For the last production, this and one more, the Old Vic has been converted into a theatre in the round, which is quite impressive. ‘Complicit’ is a story of a journalist (Richard Dreyfuss) who is up before the Grand Jury for publishing secret documents leaked to him by a secret source. These documents refer to torture and rendition by the US government. His dilemma is that he can go to prison for years unless he divulges the source, or so his council (David Suchet) tells him. His wife (Elizabeth McGovern) begs him not to be a hero, for if he is he will destroy their and their family’s lives. In the end he divulges the name, but finds out that the prosecution already knew who it was. We are not certain that he wasn’t set up by his own lawyer either, as he seems to be having meetings with the prosecutor and judge all the time. In the end, the journalist feels he has betrayed everyone for not living up to the ideals he had as one of the generation that protested against the Vietnam war. He berates governments not to be so foolish as, in victory, to become as bad as the enemy destroying their own morality when pursuing that enemy.
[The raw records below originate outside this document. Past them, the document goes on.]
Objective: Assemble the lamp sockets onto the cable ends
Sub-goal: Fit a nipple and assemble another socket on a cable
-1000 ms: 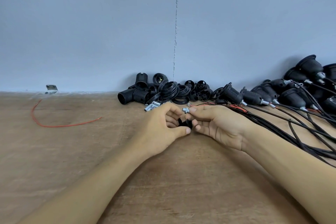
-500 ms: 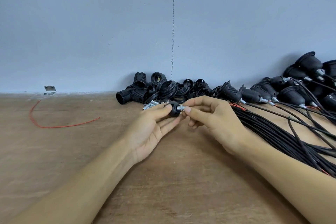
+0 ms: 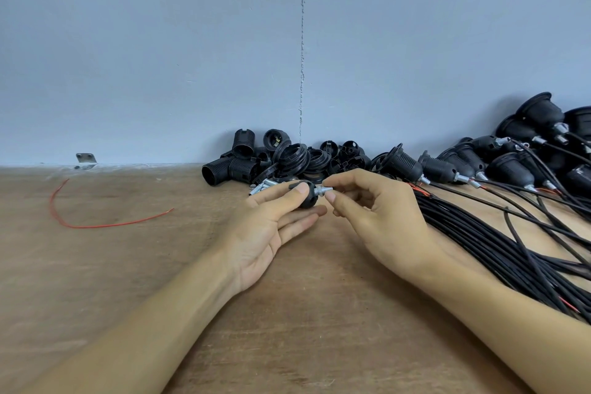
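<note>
Left hand [image 3: 265, 233] grip clamped on small black domed plastic socket cap [image 3: 307, 201]; right hand [image 3: 380, 224] grip pinching silver threaded metal nipple [image 3: 323, 191] at cap's right end; both over brown wooden surface [image 3: 128, 265]; loose black socket parts [image 3: 287, 158] piled behind at wall [image 3: 160, 57]; black cable bundle [image 3: 495, 233] right.

The socket cap [image 3: 308, 199] I hold is plain black, its threaded stem [image 3: 323, 192] silver. The far socket parts [image 3: 243, 166] and the cables [image 3: 511, 243] on my right are black too. A red wire [image 3: 96, 226] lies left on the brown, grained table [image 3: 319, 329]; the wall [image 3: 160, 41] is blue-grey.
</note>
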The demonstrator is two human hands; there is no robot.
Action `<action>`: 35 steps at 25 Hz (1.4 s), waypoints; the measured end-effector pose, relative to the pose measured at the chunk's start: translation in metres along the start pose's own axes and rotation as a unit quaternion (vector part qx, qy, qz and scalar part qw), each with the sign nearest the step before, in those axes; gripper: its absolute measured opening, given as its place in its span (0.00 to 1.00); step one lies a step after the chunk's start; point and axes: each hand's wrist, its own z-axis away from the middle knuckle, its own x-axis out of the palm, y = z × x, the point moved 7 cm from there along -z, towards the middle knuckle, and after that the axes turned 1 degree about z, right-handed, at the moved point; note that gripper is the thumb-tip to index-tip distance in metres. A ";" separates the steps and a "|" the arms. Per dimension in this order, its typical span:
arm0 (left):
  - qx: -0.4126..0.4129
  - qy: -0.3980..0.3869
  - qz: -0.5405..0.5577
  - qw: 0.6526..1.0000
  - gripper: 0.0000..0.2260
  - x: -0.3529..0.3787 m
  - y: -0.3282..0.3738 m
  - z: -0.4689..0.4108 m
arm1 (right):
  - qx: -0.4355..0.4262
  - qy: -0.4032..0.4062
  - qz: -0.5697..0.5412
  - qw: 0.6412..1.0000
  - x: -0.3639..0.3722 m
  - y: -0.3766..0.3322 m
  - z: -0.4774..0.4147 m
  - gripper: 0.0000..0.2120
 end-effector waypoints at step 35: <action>0.056 -0.001 -0.046 0.997 0.20 0.001 0.005 0.004 | 0.046 -0.036 0.052 0.997 0.006 0.019 -0.003 0.11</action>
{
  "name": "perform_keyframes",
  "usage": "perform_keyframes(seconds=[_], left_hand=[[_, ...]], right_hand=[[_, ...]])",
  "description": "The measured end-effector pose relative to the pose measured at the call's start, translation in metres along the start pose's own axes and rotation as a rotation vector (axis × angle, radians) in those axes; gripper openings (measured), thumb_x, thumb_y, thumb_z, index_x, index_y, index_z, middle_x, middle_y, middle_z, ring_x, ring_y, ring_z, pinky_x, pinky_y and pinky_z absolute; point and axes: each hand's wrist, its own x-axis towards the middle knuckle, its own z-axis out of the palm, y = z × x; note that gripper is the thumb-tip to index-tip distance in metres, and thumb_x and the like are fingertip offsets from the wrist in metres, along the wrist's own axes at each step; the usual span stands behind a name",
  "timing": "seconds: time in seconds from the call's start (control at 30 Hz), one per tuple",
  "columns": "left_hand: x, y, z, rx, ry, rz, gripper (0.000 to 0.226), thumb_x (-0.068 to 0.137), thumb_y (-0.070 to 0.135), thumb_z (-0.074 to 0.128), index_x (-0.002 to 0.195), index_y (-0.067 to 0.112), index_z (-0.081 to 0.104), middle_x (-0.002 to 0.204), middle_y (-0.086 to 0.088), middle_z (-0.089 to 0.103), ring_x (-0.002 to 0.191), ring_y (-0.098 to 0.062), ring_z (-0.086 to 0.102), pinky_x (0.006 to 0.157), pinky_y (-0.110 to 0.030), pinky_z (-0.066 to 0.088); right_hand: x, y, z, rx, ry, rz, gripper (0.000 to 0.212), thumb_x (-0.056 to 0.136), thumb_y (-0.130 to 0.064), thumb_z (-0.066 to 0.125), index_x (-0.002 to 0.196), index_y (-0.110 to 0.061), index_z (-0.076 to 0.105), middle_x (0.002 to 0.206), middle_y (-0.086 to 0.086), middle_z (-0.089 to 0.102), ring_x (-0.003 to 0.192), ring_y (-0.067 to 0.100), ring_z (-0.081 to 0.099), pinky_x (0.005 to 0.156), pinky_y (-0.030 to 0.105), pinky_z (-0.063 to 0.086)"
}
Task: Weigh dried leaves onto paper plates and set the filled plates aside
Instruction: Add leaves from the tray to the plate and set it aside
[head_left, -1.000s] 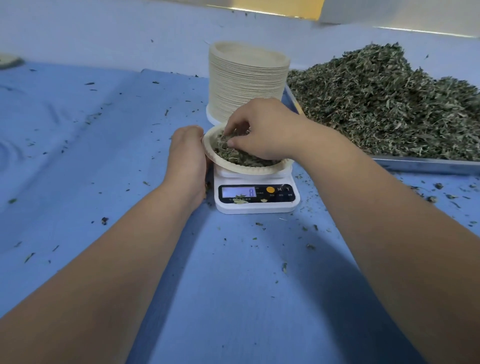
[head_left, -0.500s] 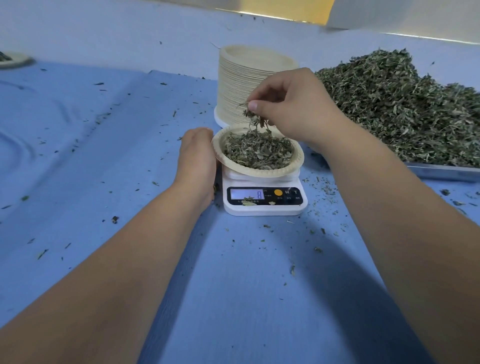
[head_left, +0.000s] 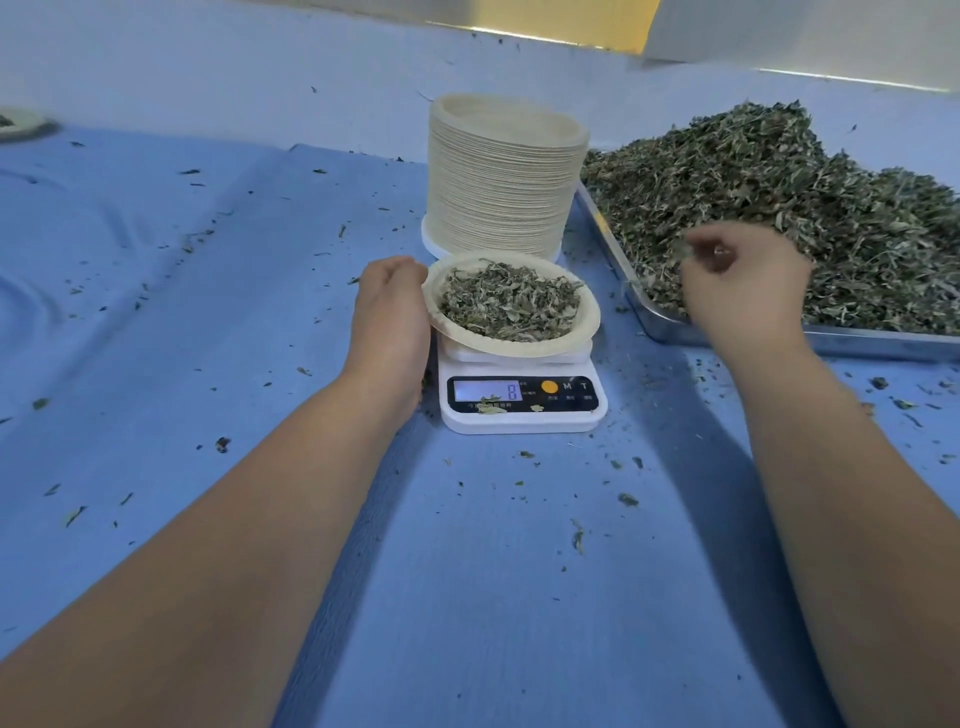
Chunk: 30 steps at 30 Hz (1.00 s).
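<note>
A paper plate holding a mound of dried leaves sits on a small white scale at the centre of the frame; its display shows an 8. The left hand lies against the plate's left rim with its fingers curled out of sight, and I cannot tell whether it grips the rim. The right hand hangs blurred over the near left corner of a metal tray at the right, fingers curled, and I cannot tell whether it pinches anything. The tray carries a big heap of loose leaves. Just behind the scale stands a tall stack of plates. Another plate lies at the upper left of the blue table, which is strewn with leaf crumbs.
</note>
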Motion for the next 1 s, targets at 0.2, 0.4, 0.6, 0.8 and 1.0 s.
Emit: perform_keyframes(seconds=[0.2,0.4,0.6,0.8,1.0], left_hand=[[-0.002,0.0,0.001,-0.012,0.002,0.042,0.065,0.08,0.026,0.047,0.128,-0.015,0.036,0.102,-0.044,0.044,0.057,-0.011,0.032,0.052,-0.031,0.029],[0.001,0.0,-0.002,-0.04,-0.006,0.029,0.064,0.079,0.026,0.047,0.128,-0.015,0.037,0.089,-0.037,0.046,0.061,-0.015,0.033,0.055,-0.036,0.035],[0.002,-0.002,-0.001,-0.039,-0.014,0.053,0.064,0.08,0.025,0.046,0.128,-0.015,0.036,0.12,-0.047,0.041,0.058,-0.012,0.031,0.051,-0.028,0.027],[0.003,-0.001,-0.001,-0.007,-0.013,0.044,0.064,0.079,0.024,0.046,0.129,-0.015,0.037,0.109,-0.044,0.048,0.059,-0.011,0.031,0.053,-0.028,0.028],[0.004,-0.001,0.0,-0.012,-0.002,0.029,0.068,0.075,0.027,0.047,0.128,-0.014,0.038,0.068,0.005,0.035,0.057,-0.011,0.034,0.052,-0.03,0.029]], right_hand=[[-0.006,-0.013,0.004,0.022,-0.109,-0.02,0.028,0.089,-0.018,0.056,0.106,-0.025,0.077,0.087,-0.012,0.069,0.067,0.001,0.058,0.071,0.019,0.046],[-0.026,-0.05,0.014,0.145,-0.413,-0.243,0.023,0.092,-0.037,0.064,0.113,-0.031,0.073,0.089,-0.028,0.061,0.09,0.002,0.06,0.078,0.02,0.044],[-0.025,-0.055,0.024,-0.049,-0.561,-0.302,0.027,0.09,-0.037,0.065,0.117,-0.038,0.068,0.099,-0.012,0.064,0.104,0.01,0.054,0.084,0.029,0.046],[-0.025,-0.059,0.027,0.031,-0.401,-0.278,0.009,0.088,-0.023,0.073,0.09,-0.031,0.076,0.075,-0.021,0.061,0.073,-0.005,0.057,0.067,0.015,0.043],[-0.029,-0.065,0.024,0.145,-0.389,-0.251,0.01,0.089,-0.02,0.073,0.089,-0.029,0.076,0.075,-0.02,0.064,0.07,-0.004,0.057,0.066,0.006,0.041]])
It was heavy stuff. What was strange was the fact that the programme announced that the play would last some two and a quarter hours including the interval, and we were able to catch the 21.33 train home when the play had started around 19.30! This play hasn’t been well received by the critics, and there were times when it didn’t seem to flow easily, but the subject is a fascinating one and certainly throws up some interesting discussion topics.

Monday, February 02, 2009

Snow hits SE England!

Everyone will be blogging snow today - we woke up to the worst snow for 18 years; numerous school closures; roads blocked; trains and planes cancelled; and even no buses running in London! Well, we aren't used to this sort of weather.
The kids are having a great time, building snowmen, sledging down any slope they can find and there are even some skiers doing the cross country bit down our road into town. What they do at the steps I don't quite know. It was fun walking into Guildford at 9am down the middle of the road as hardly a car had been along it. We pedestrians walked in the tyre tracks to avoid tramping through the mid-calf high accumulation. It was so quiet, apart from the folk laughing and enjoying themselves. Inevitably there were stuck cars and vans and by the junction with North Street the M&S truck was waiting for the snowplough and gritter to go by before attempting the small slope - very slowly! No newspapers, but some groceries to keep us going as more snow is predicted. Glad we didn't have to get the car out to do that! Its safer on foot.